Insomma, qui si sta creando confusione usando a sproposito un termine per un altro, e proprio nei giorni in cui, a raffica, si sono finalmente detti favorevoli al matrimonio gay in senso stretto prima Di Pietro, poi Ferrero, poi (al solito in ritardo) Vendola, nonché Emma Bonino (e siamo già a quattro in pochi giorni).
E forse questo "qualcuno" lo sta facendo esattamente per questo: per cercare di sviare la nostra attenzione verso festicciole private ribattezzate "matrimoni lesbici" ma che matrimoni non sono affatto.

Chiariamo bene: ognuno di noi ha il diritto di celebrare cerimonie private, laiche o religiose (in Italia quelle religiose le celebrano già i valdesi e i veterocattolici) per sé e per i propri amici.
L'importante è avere ben chiaro in mente che si tratta solo di questo: cerimonie private, e non "matrimoni".

Come se non bastasse ancora, c'è il fatto che l'idea di aggirare in qualche modo il (deliberato) vuoto legislativo facendo ricorso a scappatoie o usi creativi delle norme esistenti, è stato sin dal 1981 il cavallo di battaglia di Doriano Galli (non a caso anch'egli romano), che nel 2005 si è però infine scontrato con un rifiuto da parte d'un ufficiale di Stato civile di registrare l'atto notorio.
In altre parole, la strada oggi "inventata" da Di'Gay Project non solo è stata già tentata sin dal lontano 1981, ma si è già rivelata un vicolo cieco.

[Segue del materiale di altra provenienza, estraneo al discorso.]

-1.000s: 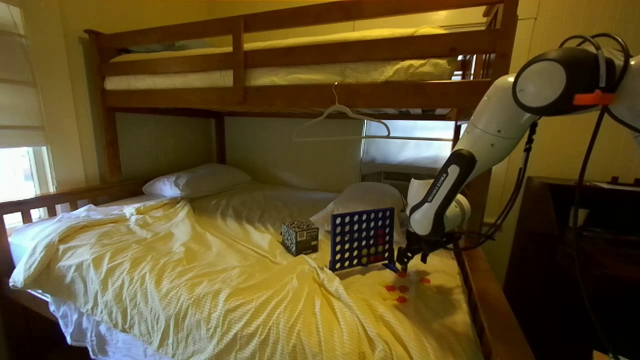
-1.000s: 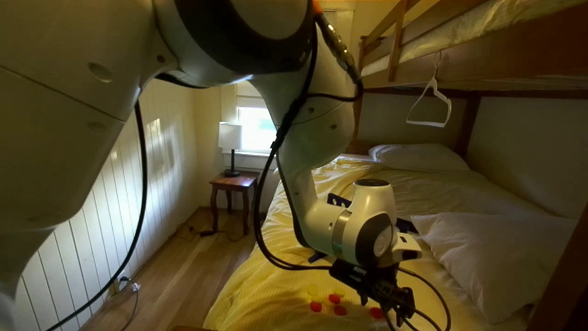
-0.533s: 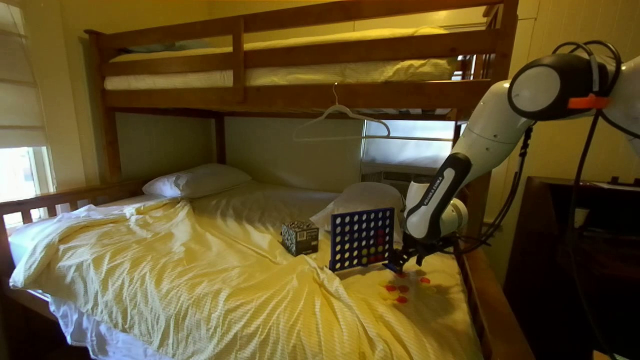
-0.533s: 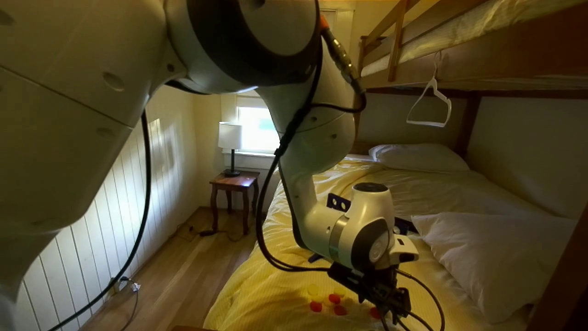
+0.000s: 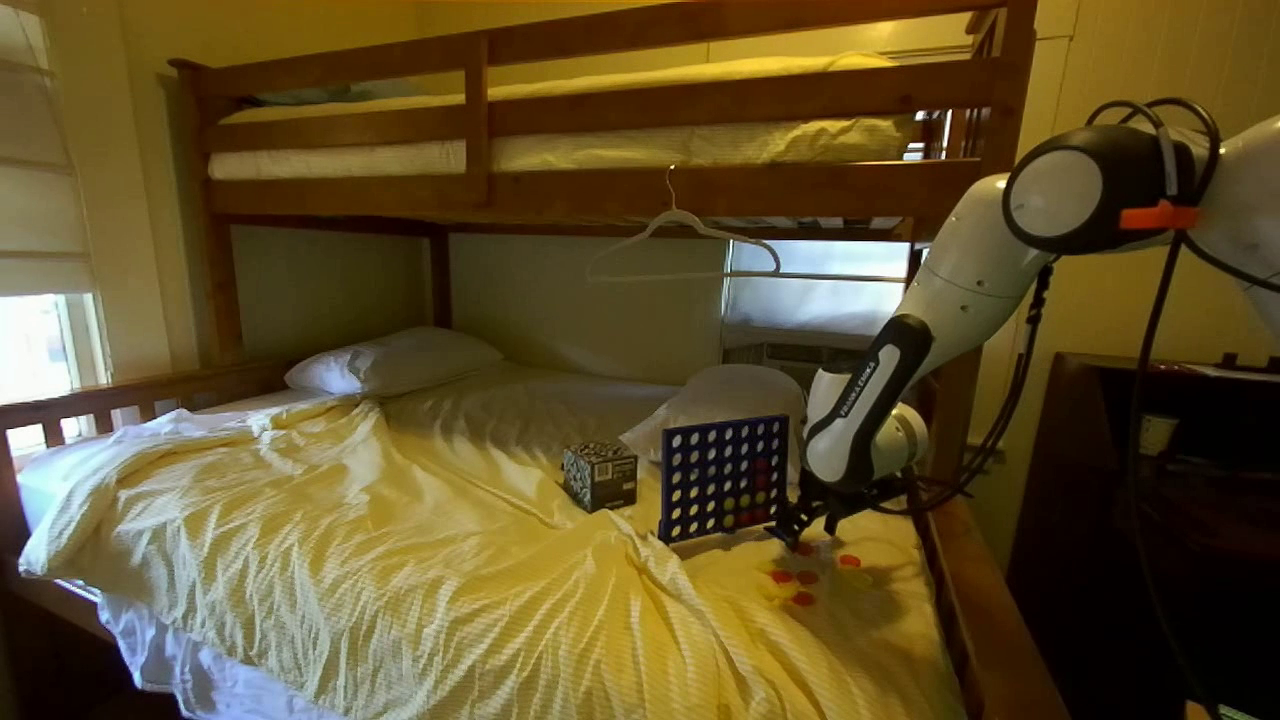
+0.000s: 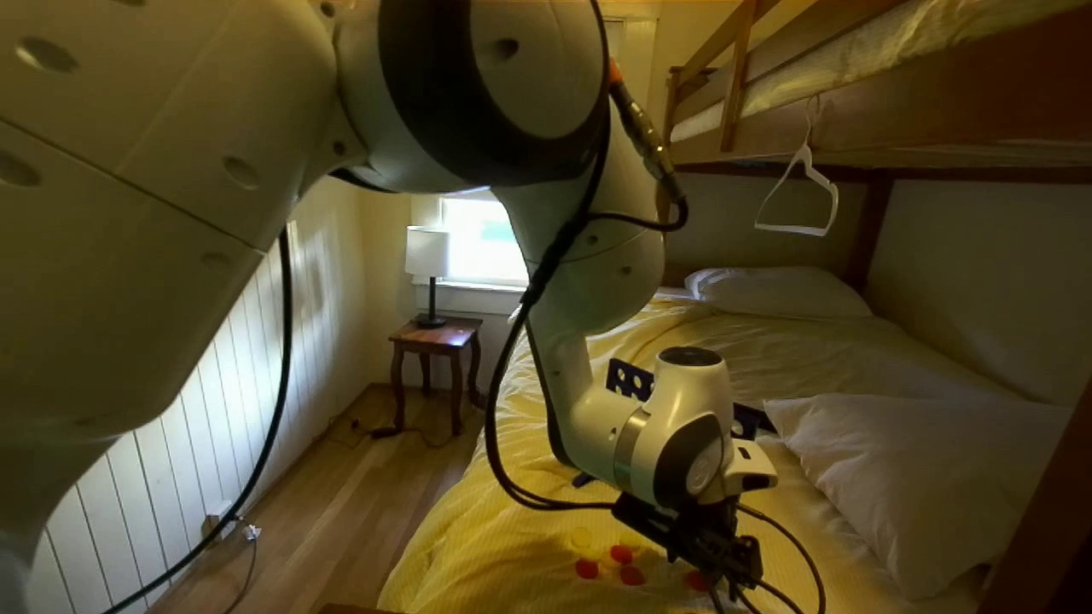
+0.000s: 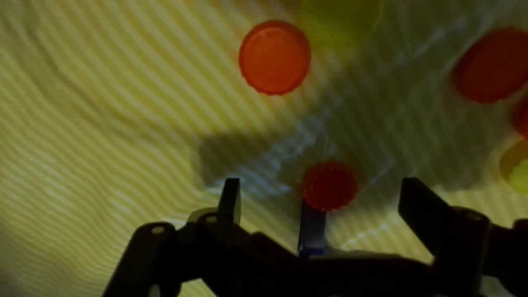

Sfugge quindi a chi giovi la riproposizione d'una falsa pista come questa, quasi fosse un'alternativa alle battaglie che stiamo conducendo per il matrimonio gay.
O meglio, sfugge se si escludono i politici, che se riuscissero ad evitare con un escamotage come questo di discutere del "perché sì" e "perché no" ai matrimoni gay sarebbero solo felici.


Per concludere noto la riga finale: una delle "matrimoniate" non è "dichiarata", quindi la si potrà riprendere solo di spalle.
Ebbene: se questo fosse un matrimonio vero, andrebbe puntualizzato che un matrimonio è un atto pubblico, tanto che necessita della PUBBLICAZIONE nell'Albo del Comune per essere in regola con la Legge.
Quindi sarebbe assurdo per noi batterci per ottenere un atto pubblico comportandoci poi in modi che spingono a pensare che non siamo pronti a viverlo in quanto atto pubblico.
Tuttavia questo non è un matrimonio, quindi almeno su questo non ho altro da eccepire.


Resta solo da capire perché o per chi si sia voluto, con questo comunicato, dichiarare che si tratta d'un matrimonio.
Ma basta chiedere "cui prodest" per capire tutto. Al solito.